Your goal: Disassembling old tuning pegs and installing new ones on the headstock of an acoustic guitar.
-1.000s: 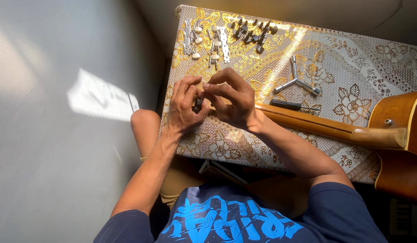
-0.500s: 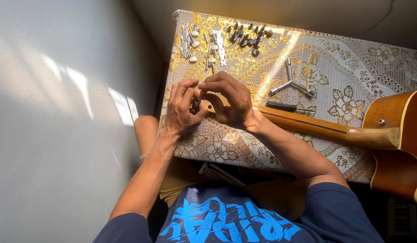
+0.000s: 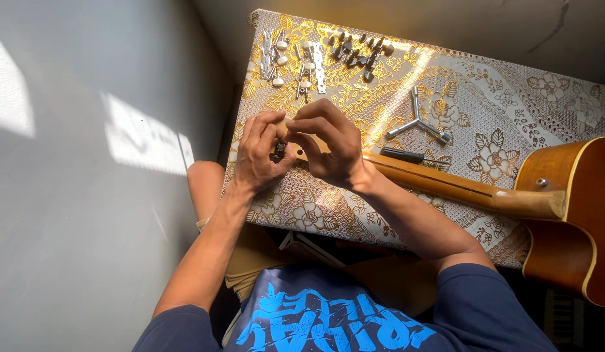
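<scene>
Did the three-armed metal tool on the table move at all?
No. The three-armed tool still lies on the tablecloth just beyond the guitar neck, in the same spot; only the camera shifted.

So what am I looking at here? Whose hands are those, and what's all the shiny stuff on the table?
The picture comes from a camera worn on a person's head, looking straight down, so you see their own arms and blue shirt at the bottom. The left hand and the right hand meet at the end of a guitar neck, pinching a small dark metal part between the fingers; it is too small to name for sure. The brown guitar body sticks out on the right. It all rests on a table with a gold flowery cloth. The shiny bits at the far edge are guitar tuning pegs and metal strips. There is also a three-armed metal wrench and a dark screwdriver beside the neck.
</scene>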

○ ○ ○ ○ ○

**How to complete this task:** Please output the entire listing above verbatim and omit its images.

**Answer to this problem:**
Your goal: Disassembling old tuning pegs and installing new ones on the headstock of an acoustic guitar.
-1.000s: 
-0.500s: 
+0.000s: 
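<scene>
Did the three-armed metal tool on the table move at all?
No. The three-armed tool still lies on the tablecloth just beyond the guitar neck, in the same spot; only the camera shifted.

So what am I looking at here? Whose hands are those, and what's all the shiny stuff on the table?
The picture comes from a camera worn on a person's head, looking straight down, so you see their own arms and blue shirt at the bottom. The left hand and the right hand meet at the end of a guitar neck, pinching a small dark metal part between the fingers; it is too small to name for sure. The brown guitar body sticks out on the right. It all rests on a table with a gold flowery cloth. The shiny bits at the far edge are guitar tuning pegs and metal strips. There is also a three-armed metal wrench and a dark screwdriver beside the neck.
</scene>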

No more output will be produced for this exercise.